1. Pairwise interactions act over three nested length scales, set by the Chebyshev distance between two beads:
## R1 R2 e_SR [e_LR [e_SLR]]
A A -8 # A-A short-range contact energy (distance 1)
A B -3 -2 # A-B short-range AND long-range (distance 2)
B B -6 -3 3 # B-B short, long AND super-long-range (distance 3)
Short-range (SR) is always present; long-range (LR, distance 2) and super-long-range (SLR, distance 3) are optional trailing columns.
2. Solvation is the bead-solvent energy, written as an interaction with type
0:
## R 0 e_solv
A 0 -2
B 0 -1
3. Backbone-angle penalties bias the local chain geometry (three values per residue, one for each distinct lattice bend angle). Use either absolute integer penalties or temperature-normalised ones:
## absolute integer penalties:
ANGLE_PENALTY A 30 10 0
## ...or temperature-normalised (units of kT, k=1; multiplied by TEMPERATURE):
ANGLE_PENALTY_T_NORM A 0.5 0.2 0
The rules PIMMS enforces:
Negative energies are favourable (attractive); positive energies are repulsive.
The short-range matrix must be complete and non-redundant. Every pair of bead types you use needs exactly one short-range line - each type with itself and every distinct pair. For types
{A, B}that meansA A,A BandB B; a missing or duplicated pair is an error.A solvation line for every bead type is mandatory. Energies are measured relative to a fully solvated reference, so PIMMS needs each bead’s bead-solvent energy. The solvent-solvent energy is fixed at 0.
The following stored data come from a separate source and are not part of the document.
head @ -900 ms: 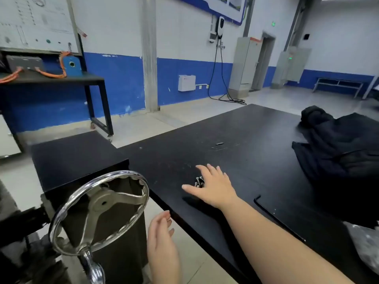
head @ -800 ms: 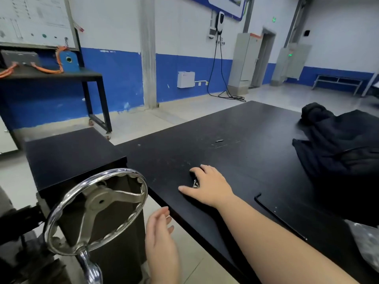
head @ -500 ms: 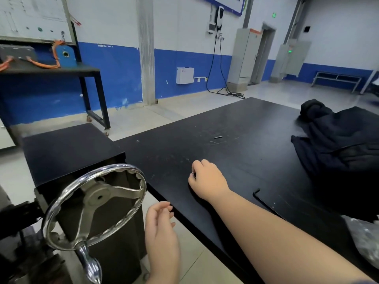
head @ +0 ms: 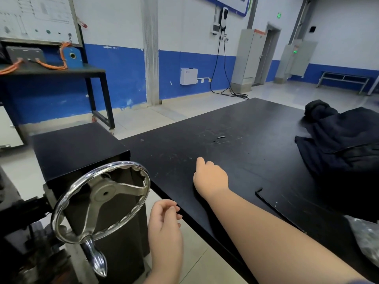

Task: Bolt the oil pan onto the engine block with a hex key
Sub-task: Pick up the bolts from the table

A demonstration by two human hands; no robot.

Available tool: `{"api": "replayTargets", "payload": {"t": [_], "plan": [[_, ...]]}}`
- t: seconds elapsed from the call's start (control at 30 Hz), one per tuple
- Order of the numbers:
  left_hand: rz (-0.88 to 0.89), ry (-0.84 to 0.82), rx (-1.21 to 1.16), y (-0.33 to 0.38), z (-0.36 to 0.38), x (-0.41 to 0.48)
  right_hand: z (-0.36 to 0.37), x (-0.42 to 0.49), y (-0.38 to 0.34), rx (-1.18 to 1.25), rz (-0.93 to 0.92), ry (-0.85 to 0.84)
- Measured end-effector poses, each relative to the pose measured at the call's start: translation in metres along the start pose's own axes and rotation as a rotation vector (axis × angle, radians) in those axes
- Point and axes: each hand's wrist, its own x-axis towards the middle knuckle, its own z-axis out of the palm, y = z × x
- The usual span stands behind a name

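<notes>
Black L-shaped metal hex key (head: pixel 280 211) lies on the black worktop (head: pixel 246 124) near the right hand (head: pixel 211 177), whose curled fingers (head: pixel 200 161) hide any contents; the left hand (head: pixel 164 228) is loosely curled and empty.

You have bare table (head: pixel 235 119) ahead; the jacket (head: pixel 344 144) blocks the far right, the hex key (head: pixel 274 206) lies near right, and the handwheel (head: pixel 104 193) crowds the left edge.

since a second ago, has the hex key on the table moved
No: the hex key keeps the same gap from the table edge.
</notes>
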Motion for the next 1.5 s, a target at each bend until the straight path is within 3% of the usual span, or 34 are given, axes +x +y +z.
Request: {"api": "replayTargets", "payload": {"t": [0.27, 0.4, 0.53, 0.67, 0.8, 0.9, 1.0, 1.07, 1.2, 1.3, 1.4, 1.5], "plan": [[-0.032, -0.03, 0.01, -0.002, 0.0, 0.002, -0.004, 0.001, -0.005, -0.09, 0.006, -0.097], [-0.04, -0.044, 0.021, -0.002, 0.0, 0.006, 0.001, 0.0, -0.002, -0.052, 0.002, 0.0], [-0.006, -0.051, 0.015, 0.0, 0.002, 0.008, 0.003, -0.001, 0.004, 0.012, 0.002, 0.1], [0.046, -0.078, 0.018, 0.003, 0.004, 0.009, 0.0, 0.0, 0.011, 0.125, 0.007, 0.09], [0.115, -0.115, 0.124, 0.005, 0.009, 0.012, -0.001, 0.003, 0.021, 0.337, 0.083, 0.137], [0.293, -0.179, 0.42, 0.007, 0.017, 0.022, -0.005, 0.003, 0.027, 0.593, 0.171, 0.182], [0.565, -0.227, 0.95, 0.007, 0.031, 0.041, -0.012, 0.003, 0.034, 0.84, 0.295, 0.24], [0.532, -0.292, 1.161, 0.003, 0.039, 0.053, -0.016, 0.005, 0.04, 1.123, 0.43, 0.251], [0.521, -0.28, 1.11, -0.003, 0.042, 0.066, -0.026, 0.009, 0.06, 2.01, 0.809, 0.055], [0.513, -0.198, 1.001, -0.005, 0.041, 0.064, -0.031, 0.012, 0.077, 2.492, 0.99, -0.103], [0.496, -0.217, 0.982, -0.004, 0.044, 0.064, -0.032, 0.012, 0.084, 2.74, 1.041, -0.156], [0.51, -0.246, 0.952, -0.002, 0.043, 0.065, -0.035, 0.011, 0.082, 2.83, 1.1, -0.144]]}}
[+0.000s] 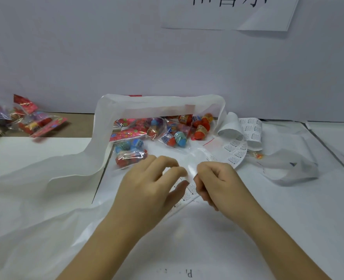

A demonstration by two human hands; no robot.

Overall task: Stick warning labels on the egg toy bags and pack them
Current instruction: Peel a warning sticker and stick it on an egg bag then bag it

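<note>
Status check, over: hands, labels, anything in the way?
Left hand and right hand both pinching label strip. Egg bags piled just behind. White bag slumps at left, not blocking.

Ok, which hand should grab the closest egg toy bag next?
Probably left: both pinch the label strip, but the left hand lies beside that egg toy bag; the right hand is farther.

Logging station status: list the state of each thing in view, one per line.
Left hand: pinching the label strip.
Right hand: gripping the label strip.
Label strip: unrolled, curling across the table.
White plastic bag: open, egg toy bags inside.
Side pile: more toy bags, heaped far left.
</note>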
Long-range terms are solute-solute only. A solvent (
0) entry in an LR/SLR line is an error. Unlike the short-range matrix, LR/SLR pairs need not be complete: any pair you omit defaults to 0.Angles are optional as a whole. Use
ANGLE_PENALTYorANGLE_PENALTY_T_NORM(the T-normalised form keeps stiffness fixed relative to temperature). SettingANGLES_OFF : Truein the keyfile disables angles entirely, and no angle lines are then needed.NON_INTERACTING : Truein the keyfile zeroes all interaction energies for a pure excluded-volume reference run, regardless of what the parameter file says.
A complete two-type parameter file:
## interactions
A A -8
A B -3 -2
B B -6 -3 3
## solvation (required for every bead type)
A 0 -2
B 0 -1
## angles
ANGLE_PENALTY A 30 10 0
ANGLE_PENALTY B 50 20 0
The exact parameters PIMMS parsed are echoed to parameters_used.prm at startup,
so every run is self-documenting. The conceptual role of the energy terms is
discussed in the energy model.
Freeze files
A freeze file holds chosen chains rigidly fixed for the whole simulation - a
scaffold, a wall, or a pre-formed template the rest of the system explores around.
Point the FREEZE_FILE keyword at it; the run aborts at startup if the file does
not exist.
The file is a short list of C directives, one or more per file:
# freeze.txt - lines beginning with # are comments
C 1 2 3 # freeze chainIDs 1, 2 and 3 (chainIDs are numbered from 1)
C 10 11 12 13 # more C lines are allowed; IDs may be split across lines
Each C line contributes its integer chainIDs to the frozen set; order and the
split across lines do not matter. A frozen chain is excluded from the pool of
chains PIMMS can move but is otherwise unchanged: it stays where it was placed,
still excludes volume, and still contributes to the energy, so the mobile chains feel
it exactly as they would any other chain.
To discover which chainID is which, run once with WRITE_CHAIN_TO_CHAINID : True,
which writes chain_to_chainid.txt mapping every chainID to its length and
sequence.
Note
Freezing is currently at whole-chain granularity: a chain is either entirely
frozen or entirely free. A per-bead freeze directive (a B line) is reserved in
the file format but is not yet implemented.
The freeze-file workflow - capturing a structure into a restart file, freezing it,
and letting new chains (added with EXTRA_CHAIN) explore around it, including how
freezing composes with parallelization - is
covered in detail on the freeze files page.